Text
Analisis Semiotika Untuk Mempresentasikan Disfungsi Keluarga Dalam Film Bolehkah Sekali saja Kumenangis
Film sebagai medium komunikasi massa tidak hanya menjadi media sarana hiburan, tetapi juga berperan penting dalam merepresentasikan realitas sosial termasuk dinamika keluarga yang disfungsional. Salah Satu film dengan genre drama keluarga adalah Film Bolehkah Sekali Saja Kumenangis sebagai objek pada penelitian ini. Tujuan Penelitian ini adalah menganalisis representasi disfungsi keluarga. Teori yang digunakan dalam penelitian ini, yaitu menggunakan teori semiotika Ferdinand de Saussure yang meliputi konsep: signifier-signified, form-content, langue-parole, synchronic-diachronic, dan syntagmatic-paradigmatic. Penelitian ini menggunakan pendekatan kualitatif. Pengumpulan data dilakukan melalui teknik wawancara, observasi dan dokumentasi. Penelitian ini menganalisis 18 adegan kunci yang merepresentasikan ketujuh karakteristik disfungsi keluarga, yaitu konflik berkepanjangan, hubungan tegang, kekacauan, pengabaian, kekerasan, komunikasi buruk dan kurangnya empati. Hasil penelitian menunjukkan bahwa dalam 18 adegan kunci merepresentasikan dari ketujuh karakteristik disfungsi keluarga yaitu, terdapat 17 adegan yang merepresentasikan konflik berkepanjangan, kemudian 16 adegan yang merepresentasikan hubungan tegang, 9 adegan yang merepresentasikan kekacauan, 12 adegan merepresentasikan pengabaian, 10 adegan merepresentasikan kekerasan.
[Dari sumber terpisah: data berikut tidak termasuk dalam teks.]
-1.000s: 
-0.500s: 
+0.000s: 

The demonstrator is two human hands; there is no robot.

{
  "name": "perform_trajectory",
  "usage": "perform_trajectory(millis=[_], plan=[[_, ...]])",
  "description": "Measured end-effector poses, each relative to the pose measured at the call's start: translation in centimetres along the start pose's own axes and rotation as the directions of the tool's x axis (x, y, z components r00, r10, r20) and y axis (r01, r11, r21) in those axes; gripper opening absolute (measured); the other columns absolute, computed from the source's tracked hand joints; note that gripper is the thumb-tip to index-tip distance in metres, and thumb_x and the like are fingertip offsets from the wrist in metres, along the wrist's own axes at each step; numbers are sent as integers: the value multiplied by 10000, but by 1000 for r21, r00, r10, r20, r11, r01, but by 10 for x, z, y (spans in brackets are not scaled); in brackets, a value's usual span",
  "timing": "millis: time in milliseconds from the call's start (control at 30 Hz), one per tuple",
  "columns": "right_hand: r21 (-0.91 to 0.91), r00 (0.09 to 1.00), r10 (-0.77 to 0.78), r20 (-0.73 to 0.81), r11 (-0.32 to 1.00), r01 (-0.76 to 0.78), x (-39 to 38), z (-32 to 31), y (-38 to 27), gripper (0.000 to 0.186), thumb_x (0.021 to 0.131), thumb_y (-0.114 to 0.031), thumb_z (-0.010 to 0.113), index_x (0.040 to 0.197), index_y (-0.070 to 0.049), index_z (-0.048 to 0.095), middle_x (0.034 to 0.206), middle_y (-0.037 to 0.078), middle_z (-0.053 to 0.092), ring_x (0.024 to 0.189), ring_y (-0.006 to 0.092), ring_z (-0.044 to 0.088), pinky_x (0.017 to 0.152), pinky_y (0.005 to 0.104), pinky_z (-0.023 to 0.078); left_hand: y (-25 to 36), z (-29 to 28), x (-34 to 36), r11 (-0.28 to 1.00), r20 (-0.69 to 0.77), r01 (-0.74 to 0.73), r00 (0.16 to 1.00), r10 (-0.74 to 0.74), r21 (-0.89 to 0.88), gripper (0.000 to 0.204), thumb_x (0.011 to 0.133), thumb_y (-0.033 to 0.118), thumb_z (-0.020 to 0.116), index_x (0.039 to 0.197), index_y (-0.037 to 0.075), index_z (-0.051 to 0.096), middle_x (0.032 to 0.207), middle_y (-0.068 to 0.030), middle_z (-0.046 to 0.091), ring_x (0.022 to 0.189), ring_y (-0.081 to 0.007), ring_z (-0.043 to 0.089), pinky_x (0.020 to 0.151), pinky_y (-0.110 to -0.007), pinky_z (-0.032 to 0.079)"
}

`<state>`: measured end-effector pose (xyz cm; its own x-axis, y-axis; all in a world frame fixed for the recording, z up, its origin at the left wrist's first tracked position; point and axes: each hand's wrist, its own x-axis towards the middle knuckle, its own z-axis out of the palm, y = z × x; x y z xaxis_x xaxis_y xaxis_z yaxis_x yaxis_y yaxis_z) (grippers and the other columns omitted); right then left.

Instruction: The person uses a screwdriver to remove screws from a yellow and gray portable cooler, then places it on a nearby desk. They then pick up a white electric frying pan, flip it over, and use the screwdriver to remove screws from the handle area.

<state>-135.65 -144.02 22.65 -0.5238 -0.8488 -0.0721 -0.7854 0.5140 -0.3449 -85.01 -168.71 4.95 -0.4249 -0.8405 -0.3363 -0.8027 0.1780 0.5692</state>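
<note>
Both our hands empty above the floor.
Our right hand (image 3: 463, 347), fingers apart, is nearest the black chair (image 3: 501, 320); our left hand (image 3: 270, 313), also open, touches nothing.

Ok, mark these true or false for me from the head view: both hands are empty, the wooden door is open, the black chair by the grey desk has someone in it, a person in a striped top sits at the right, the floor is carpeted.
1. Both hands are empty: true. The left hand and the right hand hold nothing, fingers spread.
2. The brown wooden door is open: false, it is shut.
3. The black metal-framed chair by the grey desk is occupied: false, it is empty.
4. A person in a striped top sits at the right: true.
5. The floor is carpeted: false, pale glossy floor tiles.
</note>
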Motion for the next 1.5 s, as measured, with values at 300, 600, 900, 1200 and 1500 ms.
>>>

Selanjutnya, terdapat 18 adegan merepresentasikan komunikasi buruk, dan terakhir 16 adegan merepresentasikan kurangnya empati. Dari keseluruhan adegan kunci, karakteristik yang sering muncul adalah komunikasi buruk. Temuan ini menunjukkan bahwa komunikasi buruk tidak hanya menjadi titik awal, tetapi juga menjadi penguat utama dalam keberlangsungan disfungsi keluarga. Dengan demikian, disfungsi keluarga dalam film ini tergambarkan sebagai kondisi yang kompleks, berlapis, dan saling berkelindan.